Many industry analysts expect B2B media marketing budgets to finally reach pre-recession levels by the end of 2015, following a drop-off in 2009 that removed almost one out of every $5 spent on B2B outlets.
And those revenue streams are migrating to programmatic technology and new native strategies to develop brand awareness.
One of the reasons B2B businesses haven’t fully embraced programmatic is because B2B publications were slow to build the tech stacks more common in the consumer-facing publishing industry, said Business.com CEO Tony Uphoff, whose publication works with Krux for programmatic ad serving, but is building out its own ad tech stack.

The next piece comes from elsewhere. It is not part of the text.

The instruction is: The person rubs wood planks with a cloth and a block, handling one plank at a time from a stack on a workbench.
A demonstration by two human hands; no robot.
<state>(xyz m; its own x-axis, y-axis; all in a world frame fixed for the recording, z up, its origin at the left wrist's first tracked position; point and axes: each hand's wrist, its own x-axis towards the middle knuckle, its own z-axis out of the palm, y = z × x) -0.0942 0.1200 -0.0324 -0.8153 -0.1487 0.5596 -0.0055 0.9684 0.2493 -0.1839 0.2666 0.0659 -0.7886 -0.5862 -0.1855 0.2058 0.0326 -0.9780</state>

Because B2B pubs tended to live off lead generation instead of advertising, they weren’t forced to survive by squeezing every half-cent’s worth of efficiency out of their page views.
The shift to programmatic is notable because as recently as last year, trade shows and print advertising accounted for almost 70% of all revenue pulled in by B2B media. B2B publishers have been focused on building ad tech competency in recent months out of a need to diversify away from those aged industry pillars, print and live shows.
Purch, which operates a portfolio of B2B sites, introduced a new native advertising product in late 2014 that has already become “the thing we’re most excited about,” said company CRO Mike Kisseberth. The ad unit takes editorial content that gets good traffic and engagement, strips other ads and highlights aspects that are key for a specific customer.
Purch has also built an internal auction solution, referred to as RAMP, which allows them to do the kind of pre-bid inventory management that is now surfacing as a priority for many B2C publishers.
Business.com has also developed its own auction, which it calls Finch, to go along with a suite of recent native products.
“We see a very, very big business in content we create on behalf of the customer,” Uphoff said.
Even as ad tech products become more important in the B2B world, Kisseberth reinforced that the most value a B2B publisher can draw from its platform isn’t building inventory (i.e., more viewers), it’s funneling people into the demand and lead-generation stage.
David Fortino, VP of audience development at NetLine, a network that connects some 15,000 B2B publishers, from bigger players like Purch to niche bloggers, also stressed the importance of understanding how B2B’s marketing is optimized to a profoundly different outcome, which is obscured if you just try to conceive of it as “sales” or “conversions.”
“There’s no concept of CPM for a company like NetLine ,” said Fortino. “That user funnel, for us, is leading to face-to-face meetings, Skype sessions, an educational process.”
Kisseberth emphasized the same thing, pointing out that the B2B publisher’s elongated marketing relationship with individual users pays off because of how much more valuable the ultimate sale ends up being.
“We’re educating people on decisions that are very expensive,” echoed Fortino. “If you buy a pair of shoes online from some piece of marketing content, that’s fine even if the shoes aren’t great. But you can lose your job and do material harm to your company if you pick the wrong CRM.”
That’s part of why many B2B companies are developing new native strategies, said Uphoff. For clients that are startups or not the brand names that have been B2B’s bread and butter – IBM, Oracle, Adobe, Microsoft, Intel – having solid leads delivered every month doesn’t pay off because they need to build a thorough level of trust.
That means a newfound emphasis on white papers, editorial-style posts and thought leadership opportunities, which all point toward native offers. Uphoff said Business.com’s “brand engagement” (sponsored content) accounts for 35% of the company’s total revenue, with expectations that it will be 50% of revenue in the near future.
And that, bear in mind, is coming in large part from advertising products the company didn’t even offer as recently as 2013.
Another crucial factor is the pool of budgets available to some B2B companies. Unlike consumer publications, B2B outlets target the kind of trade marketing budgets that could otherwise go to reducing prices for in-store sales or for purchasing better shelf position with a merchant.
These under-the-radar expenditures can sometimes outstrip the amount a CPG company spends on advertising in a year.
“B2B is easy to overlook,” said Uphoff. “It isn’t sexy providing the custom content marketers need to sell back-end office processing software. … But it’s profitable, and smart people are seeing that it’s best done programmatically.”